The importance of electrolytes, especially their balance and multiple organ functions cannot be overstated. So which organs are dependent on the balance of our electrolytes? All of them. Today we will go over one of them, the heart.
Some of you might remember the frog’s leg experiments from junior high school. In it, a frog’s leg, in water, would have either sodium (table salt – NaCl) sprinkled on it or potassium (KCl). When sodium is put in, the leg would contract and when potassium is added, the leg would relax. Now think about the actions of the heart muscle. It contracts and relaxes in order to pump blood around the body. The contraction is known as the systolic phase of blood pressure and the diastolic is the relaxing phase.

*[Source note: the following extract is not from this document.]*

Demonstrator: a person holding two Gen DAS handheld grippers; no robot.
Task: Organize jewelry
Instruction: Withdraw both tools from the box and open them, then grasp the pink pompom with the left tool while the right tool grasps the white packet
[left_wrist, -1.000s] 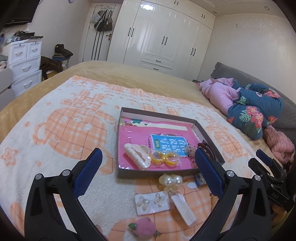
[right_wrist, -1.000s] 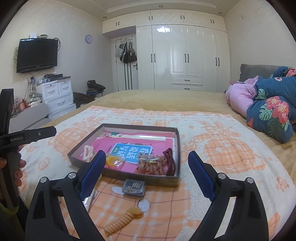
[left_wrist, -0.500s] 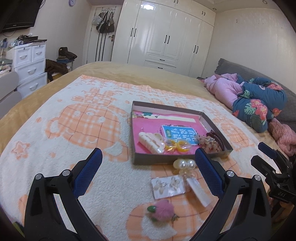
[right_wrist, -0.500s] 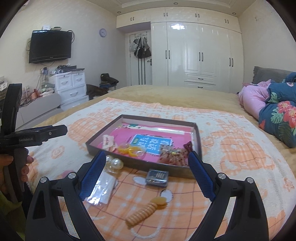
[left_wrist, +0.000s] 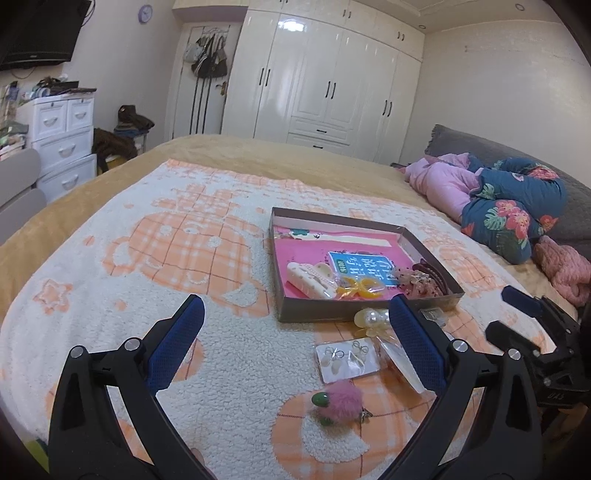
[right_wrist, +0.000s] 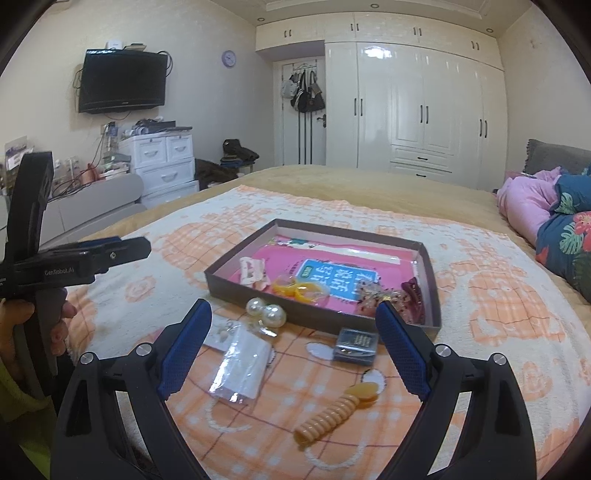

As I mentioned in the previous blog about electrolyte balance, the Western diet takes in more sodium than necessary but even more troubling is the low potassium intake. If this were just an occasional problem, the effect on blood pressure would be minimal. The problem is, this is a chronic problem that people face over decades. Too many people neglect to get the right balance of electrolytes.
According to an article entitled “Worldwide epidemic of hypertension” published in the Canadian Journal of Cardiology in 2006, they write the following “The World Health Report 2002 identified hypertension, or high blood pressure, as the third ranked factor for disability-adjusted life years. Hypertension is one of the primary risk factors for heart disease and stroke, the leading causes of death worldwide. Recent analyses have shown that as of the year 2000, there were 972 million people living with hypertension worldwide, and it is estimated that this number will escalate to more than 1.56 billion by the year 2025.”
Given this problem, what is the solution given our knowledge base? First off, we do need to reduce sodium intake. That is not a difficult thing to do if we’re willing to work on it. The number one method of reducing sodium is stop eating prepackaged, premade fast food. Most fast foods contain amounts of sodium that equal the daily recommended allowance of 2,400 milligrams. Cut that out and you go a long way in reducing systolic hypertension.
Second thing to do is to up your potassium intake. We should get about 4,700 milligrams but the typical Western diet only gets half. Increasing potassium intake means more fresh fruits and vegetables as well. Here is a list of the top ten foods with the highest levels of potassium per 100 grams.
White Beans, dark leafy greens, baked potatoes, dried apricots, baked acorn squash, yogurt (plain), fish like salmon, avocados, white mushrooms and bananas (maybe why the Minions are so relaxed).
Another way to increase potassium while not getting high amounts of sodium are the KTS Revive Electrolytes which have a 2-1 ratio of potassium over sodium.
Whatever you do when it comes to electrolytes, make sure that you follow the concept of balance.